▶ Exercise description: Repeat precisely the span of lines below that opens with the line containing "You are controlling" and closes with the line containing "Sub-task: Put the", both included.

▶ Dataset excerpt:

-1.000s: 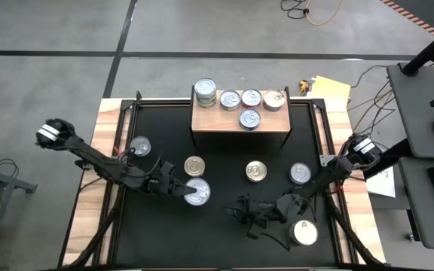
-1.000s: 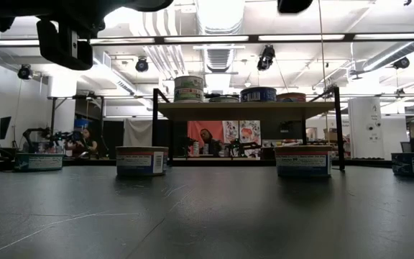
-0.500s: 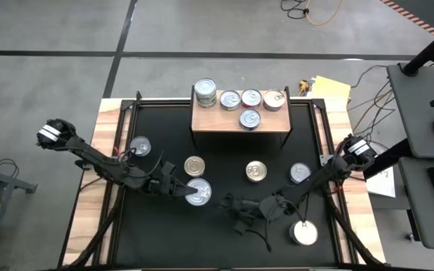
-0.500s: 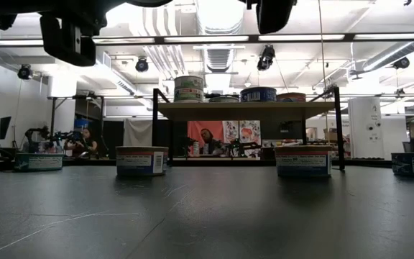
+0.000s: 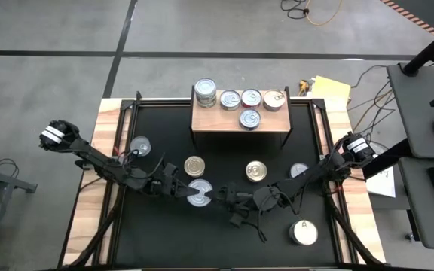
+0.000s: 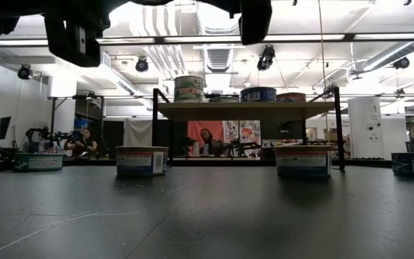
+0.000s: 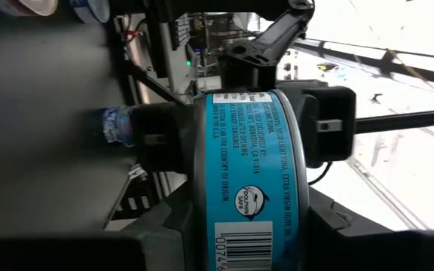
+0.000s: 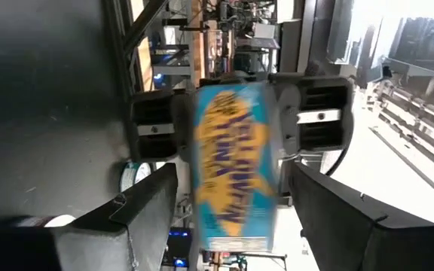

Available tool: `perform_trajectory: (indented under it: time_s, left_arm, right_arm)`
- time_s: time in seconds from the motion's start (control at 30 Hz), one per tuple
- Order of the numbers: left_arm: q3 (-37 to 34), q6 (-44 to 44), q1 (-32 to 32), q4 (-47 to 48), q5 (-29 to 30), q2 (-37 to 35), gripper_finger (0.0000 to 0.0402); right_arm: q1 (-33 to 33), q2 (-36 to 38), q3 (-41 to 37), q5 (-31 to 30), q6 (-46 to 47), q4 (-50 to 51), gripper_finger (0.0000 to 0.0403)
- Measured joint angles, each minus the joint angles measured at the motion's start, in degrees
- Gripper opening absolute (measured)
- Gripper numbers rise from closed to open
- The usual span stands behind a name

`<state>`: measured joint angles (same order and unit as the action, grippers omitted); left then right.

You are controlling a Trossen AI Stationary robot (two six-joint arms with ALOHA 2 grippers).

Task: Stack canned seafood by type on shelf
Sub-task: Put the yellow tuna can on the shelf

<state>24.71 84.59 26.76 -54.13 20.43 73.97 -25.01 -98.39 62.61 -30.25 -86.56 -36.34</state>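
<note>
Left end effector (image 5: 189,193) clamped on a silver-topped tin (image 5: 198,193), held above the tabletop (image 5: 157,241) mid-front; the left wrist view shows its blue label (image 7: 251,181) between the fingers. Right end effector (image 5: 223,200) just beside that tin, fingers spread either side of it, not gripping. Shelf (image 5: 241,120) at the back carries five tins, two of them stacked at its left end (image 5: 205,92). White "A" tin (image 5: 303,232) sits front right.

The black table (image 5: 164,233) carries the shelf (image 5: 224,119) at its far edge. Five tins lie on the table before the shelf; five more top the shelf.
</note>
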Motion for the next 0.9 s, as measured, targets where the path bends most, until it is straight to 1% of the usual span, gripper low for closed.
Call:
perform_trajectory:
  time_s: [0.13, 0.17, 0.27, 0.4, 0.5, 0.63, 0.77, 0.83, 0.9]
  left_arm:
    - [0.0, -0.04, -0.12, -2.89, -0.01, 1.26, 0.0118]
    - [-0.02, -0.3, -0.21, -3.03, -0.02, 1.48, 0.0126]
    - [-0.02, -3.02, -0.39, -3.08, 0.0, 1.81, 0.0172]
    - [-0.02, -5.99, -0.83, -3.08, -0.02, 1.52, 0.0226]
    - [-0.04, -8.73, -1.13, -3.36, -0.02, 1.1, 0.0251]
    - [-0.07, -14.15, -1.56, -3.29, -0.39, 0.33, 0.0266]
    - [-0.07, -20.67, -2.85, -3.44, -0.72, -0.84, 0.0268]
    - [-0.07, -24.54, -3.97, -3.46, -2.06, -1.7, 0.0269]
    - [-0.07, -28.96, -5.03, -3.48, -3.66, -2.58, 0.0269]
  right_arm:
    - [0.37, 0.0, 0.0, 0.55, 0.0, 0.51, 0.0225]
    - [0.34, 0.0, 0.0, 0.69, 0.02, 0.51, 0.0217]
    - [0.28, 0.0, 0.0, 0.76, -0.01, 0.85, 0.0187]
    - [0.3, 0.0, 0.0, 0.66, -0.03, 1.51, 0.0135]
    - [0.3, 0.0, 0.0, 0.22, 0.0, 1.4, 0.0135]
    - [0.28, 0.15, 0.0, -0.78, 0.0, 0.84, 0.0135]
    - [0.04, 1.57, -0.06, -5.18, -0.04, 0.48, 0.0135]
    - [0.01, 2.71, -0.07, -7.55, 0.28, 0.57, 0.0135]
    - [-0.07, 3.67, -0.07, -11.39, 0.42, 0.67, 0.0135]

▶ Task output:
You are controlling a Trossen AI Stationary robot (two six-joint arms with ALOHA 2 grippers).

Task: Stack canned seafood by type on shelf
Sub-task: Put the yellow tuna can on the shelf

The given answer completes the exercise.